The modern economic system develops incredibly rapidly. The money environment becomes more intricate, leading to an increased demand for quality investment opportunities with high yields. Some of the classic investment tools that we were accustomed to just a few years ago have lost their relevance in today’s economic climate. It is not surprising that new instruments capable of competing with the classics appeared on the financial market.
More than 20 percent of the returns generated by peer-to-peer lending companies come from loan defaults, far more than what is typically seen in other investment classes. This makes it difficult for investors to accurately price this asset class and understand the actual risks involved. Additionally, there is no clear legal recourse against lenders at peer-to-peer lending companies, so many lenders may not insist on being repaid after a default occurs and also popular high-yield investments have a specific irresistible attraction.
They promise high returns and can be difficult to resist for three reasons:
1) People tend to be influenced by the fact that others have been earning good returns from these types of investments, so they think it must be easy to do on their own.
2) The advertisements are persuasive because they often show projections of very lucrative gains far into the future. In addition, advertising tends to emphasize “the rate of return.” This means that investment promoters focus only on the current expected annual rate of return and don’t tell you about possible downside potential or total loss.

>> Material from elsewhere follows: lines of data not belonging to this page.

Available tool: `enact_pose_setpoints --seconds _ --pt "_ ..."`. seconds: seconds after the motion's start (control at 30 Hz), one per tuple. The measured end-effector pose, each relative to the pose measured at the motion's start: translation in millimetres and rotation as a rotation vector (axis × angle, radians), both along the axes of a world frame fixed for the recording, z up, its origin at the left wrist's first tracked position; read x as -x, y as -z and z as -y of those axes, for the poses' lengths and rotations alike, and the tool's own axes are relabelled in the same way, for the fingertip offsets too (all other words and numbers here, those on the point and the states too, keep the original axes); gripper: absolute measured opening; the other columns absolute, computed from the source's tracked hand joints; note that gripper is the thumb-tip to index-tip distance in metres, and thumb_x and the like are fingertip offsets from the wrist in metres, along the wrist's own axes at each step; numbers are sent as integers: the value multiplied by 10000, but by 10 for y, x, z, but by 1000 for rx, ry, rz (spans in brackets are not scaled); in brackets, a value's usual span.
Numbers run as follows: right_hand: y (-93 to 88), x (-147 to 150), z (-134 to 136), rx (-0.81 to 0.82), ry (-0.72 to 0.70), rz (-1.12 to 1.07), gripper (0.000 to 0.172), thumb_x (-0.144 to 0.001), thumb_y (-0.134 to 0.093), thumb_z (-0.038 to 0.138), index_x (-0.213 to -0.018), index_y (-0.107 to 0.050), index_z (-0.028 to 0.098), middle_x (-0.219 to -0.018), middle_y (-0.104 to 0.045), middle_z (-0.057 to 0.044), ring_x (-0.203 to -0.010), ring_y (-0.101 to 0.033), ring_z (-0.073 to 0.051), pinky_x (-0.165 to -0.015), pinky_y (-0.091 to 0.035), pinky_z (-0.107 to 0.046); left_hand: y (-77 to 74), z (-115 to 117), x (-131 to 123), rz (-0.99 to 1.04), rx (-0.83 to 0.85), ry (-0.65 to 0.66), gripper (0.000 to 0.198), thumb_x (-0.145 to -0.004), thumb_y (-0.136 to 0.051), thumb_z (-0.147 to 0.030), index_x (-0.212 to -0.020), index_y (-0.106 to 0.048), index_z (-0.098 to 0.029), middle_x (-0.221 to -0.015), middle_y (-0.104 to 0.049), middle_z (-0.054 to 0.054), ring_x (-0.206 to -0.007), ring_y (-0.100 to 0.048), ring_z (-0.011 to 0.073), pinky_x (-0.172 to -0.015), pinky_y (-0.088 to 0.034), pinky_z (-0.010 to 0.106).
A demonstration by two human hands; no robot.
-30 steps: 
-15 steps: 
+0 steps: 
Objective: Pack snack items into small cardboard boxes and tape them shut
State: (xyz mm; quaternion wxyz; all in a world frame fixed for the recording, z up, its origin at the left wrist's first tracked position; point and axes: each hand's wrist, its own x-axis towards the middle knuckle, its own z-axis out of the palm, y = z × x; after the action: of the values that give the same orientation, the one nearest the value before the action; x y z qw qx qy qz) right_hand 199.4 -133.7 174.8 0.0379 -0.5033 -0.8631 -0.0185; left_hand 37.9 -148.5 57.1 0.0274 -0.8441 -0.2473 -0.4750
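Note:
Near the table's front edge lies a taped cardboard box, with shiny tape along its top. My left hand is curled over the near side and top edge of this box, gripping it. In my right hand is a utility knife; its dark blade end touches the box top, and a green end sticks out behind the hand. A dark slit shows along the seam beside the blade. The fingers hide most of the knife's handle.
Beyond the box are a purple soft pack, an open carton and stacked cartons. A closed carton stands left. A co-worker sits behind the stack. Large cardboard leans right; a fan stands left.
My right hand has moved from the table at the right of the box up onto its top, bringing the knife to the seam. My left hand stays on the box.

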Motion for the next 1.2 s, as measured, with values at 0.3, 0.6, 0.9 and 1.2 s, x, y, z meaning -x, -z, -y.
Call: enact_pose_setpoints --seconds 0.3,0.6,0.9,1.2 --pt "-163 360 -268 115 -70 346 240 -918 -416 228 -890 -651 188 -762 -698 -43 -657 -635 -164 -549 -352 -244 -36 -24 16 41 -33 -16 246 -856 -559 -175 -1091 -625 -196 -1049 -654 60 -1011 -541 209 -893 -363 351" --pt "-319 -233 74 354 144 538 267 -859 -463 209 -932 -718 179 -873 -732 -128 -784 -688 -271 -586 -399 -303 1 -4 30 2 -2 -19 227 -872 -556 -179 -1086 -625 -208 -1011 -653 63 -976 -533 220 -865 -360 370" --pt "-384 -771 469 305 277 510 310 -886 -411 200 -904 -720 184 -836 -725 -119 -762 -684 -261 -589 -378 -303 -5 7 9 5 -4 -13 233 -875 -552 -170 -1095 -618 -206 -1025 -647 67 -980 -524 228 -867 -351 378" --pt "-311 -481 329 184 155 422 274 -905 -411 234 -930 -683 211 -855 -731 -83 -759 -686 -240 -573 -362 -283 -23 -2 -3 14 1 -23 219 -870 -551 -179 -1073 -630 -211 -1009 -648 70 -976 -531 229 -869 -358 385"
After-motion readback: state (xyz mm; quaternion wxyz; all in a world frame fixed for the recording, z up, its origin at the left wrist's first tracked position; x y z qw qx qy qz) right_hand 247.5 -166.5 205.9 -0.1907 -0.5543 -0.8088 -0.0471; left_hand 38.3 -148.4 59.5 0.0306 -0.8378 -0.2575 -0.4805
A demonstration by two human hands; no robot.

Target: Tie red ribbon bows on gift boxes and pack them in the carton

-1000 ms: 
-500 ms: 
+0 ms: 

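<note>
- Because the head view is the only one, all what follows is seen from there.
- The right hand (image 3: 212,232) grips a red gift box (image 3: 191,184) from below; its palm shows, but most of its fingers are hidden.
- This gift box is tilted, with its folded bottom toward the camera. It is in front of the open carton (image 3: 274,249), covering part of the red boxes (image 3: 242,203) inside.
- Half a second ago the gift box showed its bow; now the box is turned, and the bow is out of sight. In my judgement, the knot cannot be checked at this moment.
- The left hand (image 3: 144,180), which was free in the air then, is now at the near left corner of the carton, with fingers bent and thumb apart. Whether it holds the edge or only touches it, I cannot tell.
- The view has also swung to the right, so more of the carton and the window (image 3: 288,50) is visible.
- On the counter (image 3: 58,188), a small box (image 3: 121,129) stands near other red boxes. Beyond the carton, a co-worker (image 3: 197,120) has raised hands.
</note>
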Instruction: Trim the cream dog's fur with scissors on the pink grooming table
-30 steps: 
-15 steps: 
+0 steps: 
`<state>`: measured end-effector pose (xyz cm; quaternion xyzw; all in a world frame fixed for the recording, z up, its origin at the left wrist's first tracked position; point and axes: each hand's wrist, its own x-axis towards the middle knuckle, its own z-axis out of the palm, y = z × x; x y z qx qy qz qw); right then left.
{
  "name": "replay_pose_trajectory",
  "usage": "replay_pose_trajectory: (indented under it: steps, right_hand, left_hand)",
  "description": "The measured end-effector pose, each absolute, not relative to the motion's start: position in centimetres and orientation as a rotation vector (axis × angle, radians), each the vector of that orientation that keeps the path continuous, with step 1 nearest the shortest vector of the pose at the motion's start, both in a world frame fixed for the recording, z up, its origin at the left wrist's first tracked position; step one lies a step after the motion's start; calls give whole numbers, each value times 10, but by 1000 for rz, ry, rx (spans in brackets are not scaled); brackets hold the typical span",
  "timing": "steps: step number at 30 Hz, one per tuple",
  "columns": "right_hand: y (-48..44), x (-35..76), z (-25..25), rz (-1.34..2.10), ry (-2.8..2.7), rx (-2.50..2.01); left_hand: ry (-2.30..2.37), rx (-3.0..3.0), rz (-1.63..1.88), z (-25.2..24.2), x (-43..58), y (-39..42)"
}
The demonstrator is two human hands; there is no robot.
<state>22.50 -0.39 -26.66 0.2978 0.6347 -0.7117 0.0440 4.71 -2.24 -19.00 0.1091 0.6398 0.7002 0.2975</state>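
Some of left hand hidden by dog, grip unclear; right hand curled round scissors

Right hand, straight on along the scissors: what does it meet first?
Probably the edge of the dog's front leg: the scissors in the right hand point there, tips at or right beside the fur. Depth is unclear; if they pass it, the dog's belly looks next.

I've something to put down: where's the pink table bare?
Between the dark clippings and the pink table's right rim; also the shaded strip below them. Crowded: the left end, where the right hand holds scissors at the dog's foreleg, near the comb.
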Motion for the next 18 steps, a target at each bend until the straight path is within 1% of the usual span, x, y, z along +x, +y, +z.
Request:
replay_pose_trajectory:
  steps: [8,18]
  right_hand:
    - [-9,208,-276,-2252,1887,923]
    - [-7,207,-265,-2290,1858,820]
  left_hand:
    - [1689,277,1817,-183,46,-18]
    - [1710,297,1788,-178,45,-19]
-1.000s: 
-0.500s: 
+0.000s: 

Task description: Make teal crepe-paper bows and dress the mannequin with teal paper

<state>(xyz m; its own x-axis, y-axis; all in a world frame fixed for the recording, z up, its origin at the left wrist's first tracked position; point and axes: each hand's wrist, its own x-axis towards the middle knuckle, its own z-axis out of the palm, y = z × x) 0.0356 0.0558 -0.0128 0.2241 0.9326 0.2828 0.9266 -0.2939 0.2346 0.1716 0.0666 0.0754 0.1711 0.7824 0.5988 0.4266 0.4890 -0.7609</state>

3) Promoters sometimes use scientific-sounding language in their descriptions of an investment idea. For example, an investment may have some resemblance to a more familiar financial concept. Promoters often use the term “capital appreciation” for what is stock market speculation or “yield” for what really should be called return on investment.
You can avoid being misled by these three pitfalls if you remember that high-yield investments are speculative–which means the possibility of losing part or all your money is relatively high. If something sounds too good to be true, it probably is. Our booklet entitled High-Yield Investments: Are They Safe? will help you better understand this subject and give you tips to recognize safe investments from those that are not safe. To receive a copy, write us at the address below and include a self-addressed, stamped envelope.
These scams entice consumers into purchasing shares of private business ventures that seem legitimate but later turn out to be scams. The company may require investors to buy an initial investment and additional shares at the latest timetables. When the scheduled date for these secondary transactions happens, consumers receive a call from a sales representative who urges them to buy more of the company’s stock as soon as possible because another investor is trying to purchase all of it first. Consumers then transfer large sums of money into the company’s bank account to meet the deadline and avoid losing their investments.